*** Dataset section ***
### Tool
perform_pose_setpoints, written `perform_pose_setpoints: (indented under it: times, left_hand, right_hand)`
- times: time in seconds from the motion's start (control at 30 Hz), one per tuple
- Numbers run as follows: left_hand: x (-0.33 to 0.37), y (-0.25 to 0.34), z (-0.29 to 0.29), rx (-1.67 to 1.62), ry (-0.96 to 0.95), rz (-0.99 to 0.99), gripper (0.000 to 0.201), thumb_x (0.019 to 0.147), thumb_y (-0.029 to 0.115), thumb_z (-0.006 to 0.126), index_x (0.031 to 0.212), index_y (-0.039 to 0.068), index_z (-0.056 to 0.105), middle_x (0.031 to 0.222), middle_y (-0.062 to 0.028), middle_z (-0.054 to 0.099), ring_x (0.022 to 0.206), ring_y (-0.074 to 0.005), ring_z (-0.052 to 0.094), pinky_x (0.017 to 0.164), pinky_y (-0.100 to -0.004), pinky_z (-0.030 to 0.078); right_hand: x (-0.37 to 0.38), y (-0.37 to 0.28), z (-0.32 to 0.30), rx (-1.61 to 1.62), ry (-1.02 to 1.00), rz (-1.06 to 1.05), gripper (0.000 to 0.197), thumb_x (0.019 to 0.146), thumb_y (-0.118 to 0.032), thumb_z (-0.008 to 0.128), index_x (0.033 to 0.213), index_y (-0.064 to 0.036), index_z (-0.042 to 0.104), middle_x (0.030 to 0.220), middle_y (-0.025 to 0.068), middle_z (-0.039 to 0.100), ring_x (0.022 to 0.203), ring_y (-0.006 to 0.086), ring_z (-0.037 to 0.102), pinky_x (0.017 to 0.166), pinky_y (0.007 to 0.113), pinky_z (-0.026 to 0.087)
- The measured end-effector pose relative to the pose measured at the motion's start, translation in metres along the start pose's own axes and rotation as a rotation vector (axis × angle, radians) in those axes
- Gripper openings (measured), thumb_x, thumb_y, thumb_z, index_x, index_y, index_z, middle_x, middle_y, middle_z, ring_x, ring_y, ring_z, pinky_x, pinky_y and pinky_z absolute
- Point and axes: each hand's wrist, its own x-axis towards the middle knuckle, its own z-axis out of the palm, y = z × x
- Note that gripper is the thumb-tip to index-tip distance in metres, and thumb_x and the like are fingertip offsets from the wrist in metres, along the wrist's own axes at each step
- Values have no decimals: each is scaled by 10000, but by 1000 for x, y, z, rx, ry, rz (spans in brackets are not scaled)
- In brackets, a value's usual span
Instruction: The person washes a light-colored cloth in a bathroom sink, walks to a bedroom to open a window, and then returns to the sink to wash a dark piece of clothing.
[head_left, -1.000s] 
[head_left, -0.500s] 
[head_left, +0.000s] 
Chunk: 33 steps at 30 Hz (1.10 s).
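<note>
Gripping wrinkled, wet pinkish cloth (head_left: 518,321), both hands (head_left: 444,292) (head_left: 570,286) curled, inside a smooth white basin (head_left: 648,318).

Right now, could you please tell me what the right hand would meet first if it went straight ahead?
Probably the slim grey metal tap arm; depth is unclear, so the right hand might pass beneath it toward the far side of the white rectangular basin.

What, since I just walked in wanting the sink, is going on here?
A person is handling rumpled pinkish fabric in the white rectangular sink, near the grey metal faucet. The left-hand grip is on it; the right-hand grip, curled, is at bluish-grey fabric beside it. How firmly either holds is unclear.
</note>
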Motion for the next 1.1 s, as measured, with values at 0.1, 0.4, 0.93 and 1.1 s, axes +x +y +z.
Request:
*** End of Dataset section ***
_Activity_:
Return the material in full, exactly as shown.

_Answer to the exercise_:
### Tool
perform_pose_setpoints, written `perform_pose_setpoints: (indented under it: times, left_hand, right_hand)`
- times: time in seconds from the motion's start (control at 30 Hz), one per tuple
- Numbers run as follows: left_hand: x (-0.33 to 0.37), y (-0.25 to 0.34), z (-0.29 to 0.29), rx (-1.67 to 1.62), ry (-0.96 to 0.95), rz (-0.99 to 0.99), gripper (0.000 to 0.201), thumb_x (0.019 to 0.147), thumb_y (-0.029 to 0.115), thumb_z (-0.006 to 0.126), index_x (0.031 to 0.212), index_y (-0.039 to 0.068), index_z (-0.056 to 0.105), middle_x (0.031 to 0.222), middle_y (-0.062 to 0.028), middle_z (-0.054 to 0.099), ring_x (0.022 to 0.206), ring_y (-0.074 to 0.005), ring_z (-0.052 to 0.094), pinky_x (0.017 to 0.164), pinky_y (-0.100 to -0.004), pinky_z (-0.030 to 0.078); right_hand: x (-0.37 to 0.38), y (-0.37 to 0.28), z (-0.32 to 0.30), rx (-1.61 to 1.62), ry (-1.02 to 1.00), rz (-1.06 to 1.05), gripper (0.000 to 0.197), thumb_x (0.019 to 0.146), thumb_y (-0.118 to 0.032), thumb_z (-0.008 to 0.128), index_x (0.033 to 0.213), index_y (-0.064 to 0.036), index_z (-0.042 to 0.104), middle_x (0.030 to 0.220), middle_y (-0.025 to 0.068), middle_z (-0.039 to 0.100), ring_x (0.022 to 0.203), ring_y (-0.006 to 0.086), ring_z (-0.037 to 0.102), pinky_x (0.017 to 0.166), pinky_y (0.007 to 0.113), pinky_z (-0.026 to 0.087)
- The measured end-effector pose relative to the pose measured at the motion's start, translation in metres along the start pose's own axes and rotation as a rotation vector (axis × angle, radians) in those axes
- Gripper openings (measured), thumb_x, thumb_y, thumb_z, index_x, index_y, index_z, middle_x, middle_y, middle_z, ring_x, ring_y, ring_z, pinky_x, pinky_y and pinky_z absolute
- Point and axes: each hand's wrist, its own x-axis towards the middle knuckle, its own z-axis out of the palm, y = z × x
- Note that gripper is the thumb-tip to index-tip distance in metres, and thumb_x and the like are fingertip offsets from the wrist in metres, along the wrist's own axes at each step
- Values have no decimals: each is scaled by 10000, but by 1000 for x, y, z, rx, ry, rz (spans in brackets are not scaled)
- In brackets, a value's usual span
Instruction: The person washes a light-colored cloth in a bathroom sink, walks to a bedroom to open a window, and then returns to the sink to wash a dark piece of clothing.
[head_left, -1.000s] 
[head_left, -0.500s] 
[head_left, +0.000s] 
Chunk: 33 steps at 30 Hz (1.10 s).
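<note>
Gripping wrinkled, wet pinkish cloth (head_left: 518,321), both hands (head_left: 444,292) (head_left: 570,286) curled, inside a smooth white basin (head_left: 648,318).

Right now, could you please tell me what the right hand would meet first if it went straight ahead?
Probably the slim grey metal tap arm; depth is unclear, so the right hand might pass beneath it toward the far side of the white rectangular basin.

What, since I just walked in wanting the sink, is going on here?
A person is handling rumpled pinkish fabric in the white rectangular sink, near the grey metal faucet. The left-hand grip is on it; the right-hand grip, curled, is at bluish-grey fabric beside it. How firmly either holds is unclear.
</note>
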Motion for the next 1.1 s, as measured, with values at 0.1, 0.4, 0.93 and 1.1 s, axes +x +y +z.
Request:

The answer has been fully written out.